Why he was appointed health minister is anyone’s guess as he is obviously incapable of advising or guiding his boss, Prime Minister Shaukat Aziz, when it comes to matters of health. On January 24 a news item in this newspaper informed us that Mr Aziz, indulging in one of his favourite pastimes, performed the “groundbreaking ceremony” of a “Rs.2 billion medical complex for the elite,” in Islamabad, the “first of two elitist medical towers” (14-storey) to be built. The second one (13-storey) is destined to go up and up on the premises of Karachi’s Jinnah Postgraduate Medical Centre at a cost of Rs.3.4 billion. This is a gross and criminal misplacement of priorities and someone should have so advised the prime minister.
With the divide between the haves and have-nots growing wider by the day, such hare-brained schemes are not what the nation needs. Karachi has to its credit a couple of newly developed and tested models of public private partnerships, conceived and built for the people, poor and rich, without wasting public or private money.

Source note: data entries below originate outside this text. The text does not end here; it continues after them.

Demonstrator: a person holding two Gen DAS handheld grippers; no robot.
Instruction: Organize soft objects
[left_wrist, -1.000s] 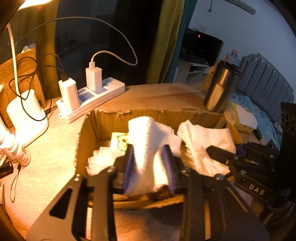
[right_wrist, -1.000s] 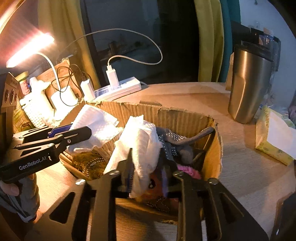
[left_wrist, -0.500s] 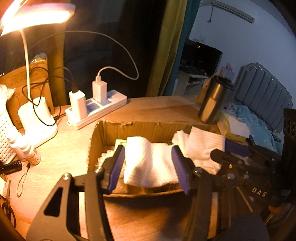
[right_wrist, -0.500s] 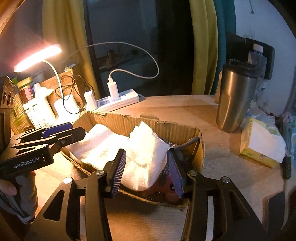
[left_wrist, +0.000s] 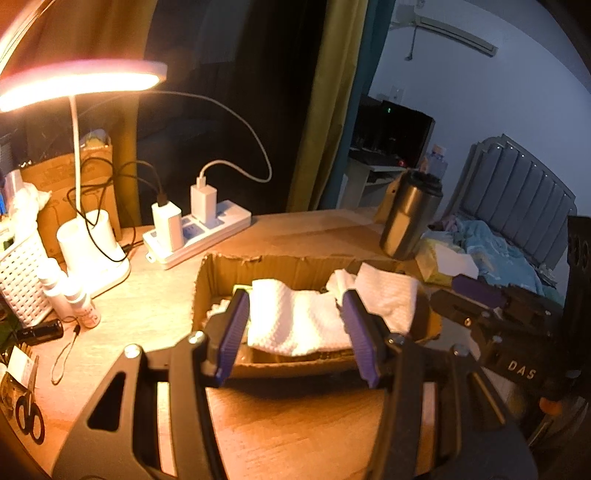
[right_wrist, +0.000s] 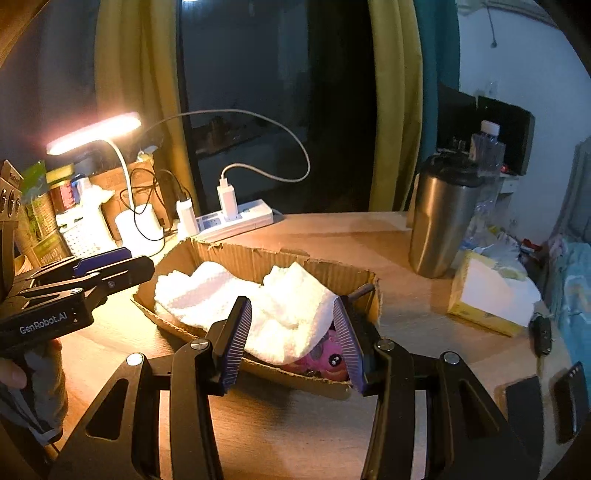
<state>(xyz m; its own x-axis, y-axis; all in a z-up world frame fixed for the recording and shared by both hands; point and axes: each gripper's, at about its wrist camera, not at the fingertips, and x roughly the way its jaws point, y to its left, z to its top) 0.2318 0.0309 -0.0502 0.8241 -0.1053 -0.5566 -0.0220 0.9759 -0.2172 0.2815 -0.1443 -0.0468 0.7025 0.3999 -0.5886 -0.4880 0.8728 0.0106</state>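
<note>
A shallow cardboard box sits on the wooden table. A white textured cloth lies spread over its contents. A pink plush toy peeks out under the cloth at the box's near right corner. My left gripper is open and empty, just in front of the box with its jaws apart. My right gripper is open and empty, at the box's near right corner. Each gripper also shows in the other's view, the left and the right.
A lit desk lamp, a white power strip with chargers and a white basket stand at the back left. A steel tumbler and a yellow tissue pack stand right. Scissors lie near left.
Both grippers opened and let go of the white cloth, which now lies flat over the box. Both pulled back and up from the box.
</note>
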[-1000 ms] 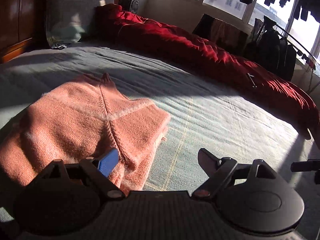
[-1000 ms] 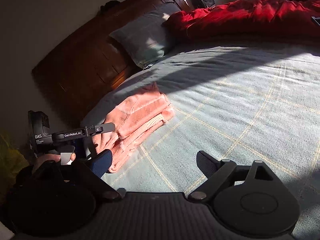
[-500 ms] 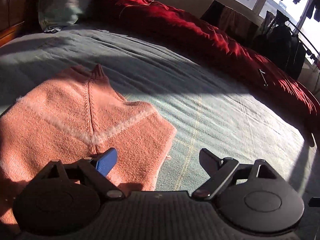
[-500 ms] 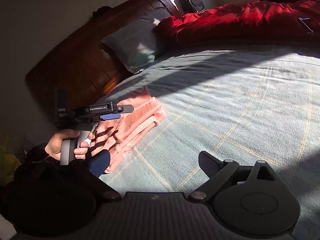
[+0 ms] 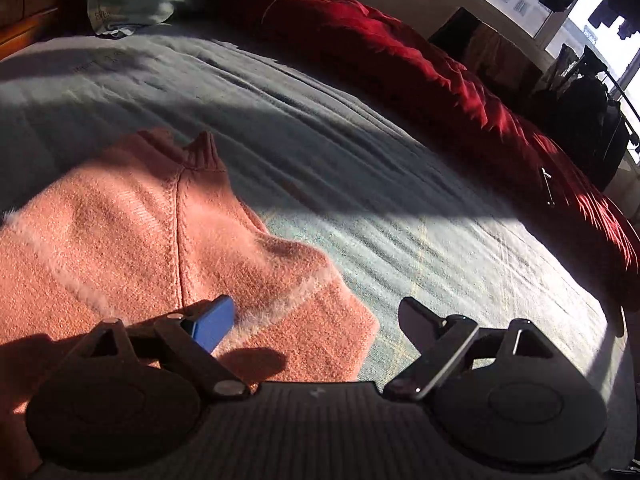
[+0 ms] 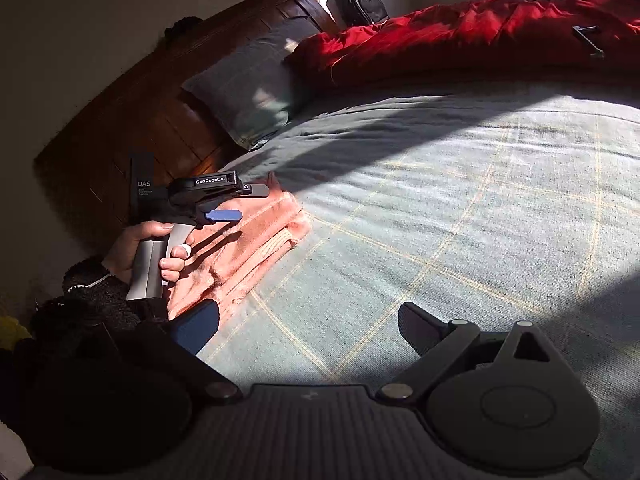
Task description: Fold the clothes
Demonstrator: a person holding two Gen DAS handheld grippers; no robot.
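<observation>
A folded salmon-pink knit sweater point(image 5: 132, 240) lies on the grey-green bedspread point(image 5: 400, 216), near the bed's left side. My left gripper point(image 5: 316, 320) hovers open just over the sweater's near right corner; the blue finger is above the knit, the black one above the bedspread, nothing between them. In the right wrist view the same sweater point(image 6: 256, 248) sits at the left, with the left gripper point(image 6: 248, 202) held over it by a hand point(image 6: 148, 248). My right gripper point(image 6: 308, 326) stands open above bare bedspread point(image 6: 460, 208), to the right of the sweater.
A rumpled red duvet point(image 5: 420, 68) runs along the far side of the bed. A grey pillow point(image 6: 248, 88) leans on the dark wooden headboard point(image 6: 132, 116). A black bag point(image 6: 360, 2) sits by the window. Dark clothes point(image 5: 584, 120) hang at the right.
My left gripper has moved forward over the sweater, which now fills more of its view. In the right wrist view the hand carried it up onto the sweater. The right gripper barely moved.
</observation>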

Both are situated in the JPMC, and the motivating force behind them was Professor Dr Hasan Aziz.
The Accident and Emergency Foundation (cost Rs.30 million – various philanthropists of Karachi) is equipped with two operation theatre suites with state of the art stand alone facilities. It has its own medical supplies, instruments, equipment, round-the-clock theatre managers, and outsourcing security, sanitation and civil works maintenance. It has been in commission for almost three years during which 5,000 emergency surgeries have been performed without one single patient being charged one single rupee. Because of its excellence, it is often the chosen venue for visiting surgical specialists to hold special skills workshops and teleworkshops. Donations continue to flow in from private sources without having to hold a mass of fund-raising functions.
Then there are the model labour rooms and gynae-surgical theatres, planned by a group of health workers and concerned laypeople, and adopted by the Marium Ali Mohammad Tabba Foundation which runs and manages the complex entirely from Tabba family funds. The complex is contained in a two-storey building, a state of the art facility with all equipment required for obstetric care plus five operation theatres for surgical cases. The complex can deal with over 12,000 deliveries per year and with over 6,000 surgical patients per year.
The Tabba Foundation provides maintenance, medication, repairs and replacement of equipment and all machinery, and it provides the management to run the complex.
Suggestion : Next time the prime minister visits Karachi, he should take a break from his run of the mill inaugurations and foundation stone laying ceremonies, and with the two monstrous ‘elitist’ medical towers in mind, pay a visit to the JPMC and see for himself what can be done for the people, the awam so beloved of our politicians, at a reasonable cost when the private and public sectors cooperate meaningfully, practically and with good intent. He can always bring along the health minister in tow.